From the date of the May hearing until the permanency hearing, the Mother made little progress on her case plan. The case was transferred to a DFS permanency worker in June 1999. DFS had rescheduled the Mother for a third mental health evaluation on July 27, 1999 through Delaware Guidance Services. Although the Mother was informed of the date of the appointment by letter, she did not attend. DFS also provided the Mother with the phone number for Sussex County Counseling for her drug and alcohol evaluation, and various phone numbers for providers of the parenting classes. As of June 1999, the Mother was not involved with either service.
On August 3, 1999, the Family Court held a permanency hearing. Based on the lack of progress by the Mother on her case plan, DFS recommended that reunification services end, and that DFS file a petition for termination of the Mother's and the Father's parental rights. The Family Court approved DFS's permanency plan, and directed DFS to file its petition within thirty days.
The record reflects that from the time of her initial loss of custody through the permanency hearing, the Mother was not appointed counsel nor was she able to retain private counsel. The record does not indicate the Family Court made any findings regarding whether due process required the appointment of counsel for the Mother during the initial dependency and neglect proceedings. An order appointing counsel was issued by the Family Court for the termination proceedings six months after the petition for termination was filed by DFS.
Trial on DFS's petition occurred over four days, on April 30, May 1, October 1 and November 6, 2001. Based on the evidence presented at trial, the Family Court ruled that the Mother had failed to plan for the welfare of her children. It granted DFS's petition for termination of both the Mother's and the Father's parental rights.
Dependency Due Process Claim
The Mother contends the Family Court failed to institute appropriate safeguards *1106 to protect her due process rights by not appointing counsel to represent her when the dependency and neglect proceeding was commenced by DFS on behalf of the State. In Brown, this Court reviewed the dynamic evolution of the law in both neglect and termination proceedings.
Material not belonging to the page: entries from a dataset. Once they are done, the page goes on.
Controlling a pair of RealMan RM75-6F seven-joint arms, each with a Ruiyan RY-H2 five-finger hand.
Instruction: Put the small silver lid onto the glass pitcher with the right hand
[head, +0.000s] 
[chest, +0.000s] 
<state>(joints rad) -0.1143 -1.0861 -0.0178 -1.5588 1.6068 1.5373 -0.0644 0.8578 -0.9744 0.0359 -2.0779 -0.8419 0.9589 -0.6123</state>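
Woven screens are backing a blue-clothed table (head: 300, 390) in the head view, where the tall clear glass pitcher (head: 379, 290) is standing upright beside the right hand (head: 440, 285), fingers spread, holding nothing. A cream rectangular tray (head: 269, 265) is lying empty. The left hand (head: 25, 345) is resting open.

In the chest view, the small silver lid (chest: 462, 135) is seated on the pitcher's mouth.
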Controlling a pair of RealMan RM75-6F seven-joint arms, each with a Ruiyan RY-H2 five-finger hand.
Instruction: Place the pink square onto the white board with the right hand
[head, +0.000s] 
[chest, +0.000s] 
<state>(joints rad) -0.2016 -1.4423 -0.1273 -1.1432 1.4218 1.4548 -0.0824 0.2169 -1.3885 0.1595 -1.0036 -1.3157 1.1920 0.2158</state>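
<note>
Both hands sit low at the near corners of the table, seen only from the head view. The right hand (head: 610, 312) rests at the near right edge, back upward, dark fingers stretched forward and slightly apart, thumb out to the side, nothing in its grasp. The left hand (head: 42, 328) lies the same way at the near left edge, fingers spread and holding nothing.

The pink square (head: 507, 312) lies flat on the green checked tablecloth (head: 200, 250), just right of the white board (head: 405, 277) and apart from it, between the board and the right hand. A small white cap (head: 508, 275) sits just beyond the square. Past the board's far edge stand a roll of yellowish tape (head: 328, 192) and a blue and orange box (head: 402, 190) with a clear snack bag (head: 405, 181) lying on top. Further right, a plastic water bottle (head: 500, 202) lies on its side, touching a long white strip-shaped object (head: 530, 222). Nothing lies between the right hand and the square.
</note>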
In particular, we noted how the decision to terminate parental rights is directly related to a parent's conduct following commencement of a dependency and neglect proceeding.[6] A brief review of our analysis in Brown demonstrates why the same due process procedural safeguards that are guaranteed to indigent parents by the United States Constitution and the Delaware Constitution in a termination proceeding are also guaranteed to indigent parents in a dependency and neglect proceeding.
Dependency Termination Continuum
When the State files a petition to terminate parental rights, it is the end stage in a continuum that usually begins with a dependency and neglect proceeding. After a dependency and neglect proceeding is commenced, if the Family Court finds that a child is dependent, custody is transferred to the State and that child is placed in foster care. The State is then obligated to reunite the family, if possible. If the efforts at reuniting the parent and child are unsuccessful, the State files a petition to terminate parental rights.
When a termination proceeding is commenced, the factual basis for terminating parental rights is found in the conduct that occurred from the time that child was placed in foster care until the State concluded that the efforts at reunification had failed. If an attorney is only appointed to represent an indigent parent after the petition to terminate has been files then the outcome is almost inevitable, assuming the factual allegations in the petition to terminate can be established with credible evidence. Accordingly, more than two decades ago, the United States Supreme Court noted that "informed opinion has clearly come to hold that an indigent parent is entitled to the assistance of counsel not only in parental termination proceedings, but also in dependency and neglect proceedings as well."[7]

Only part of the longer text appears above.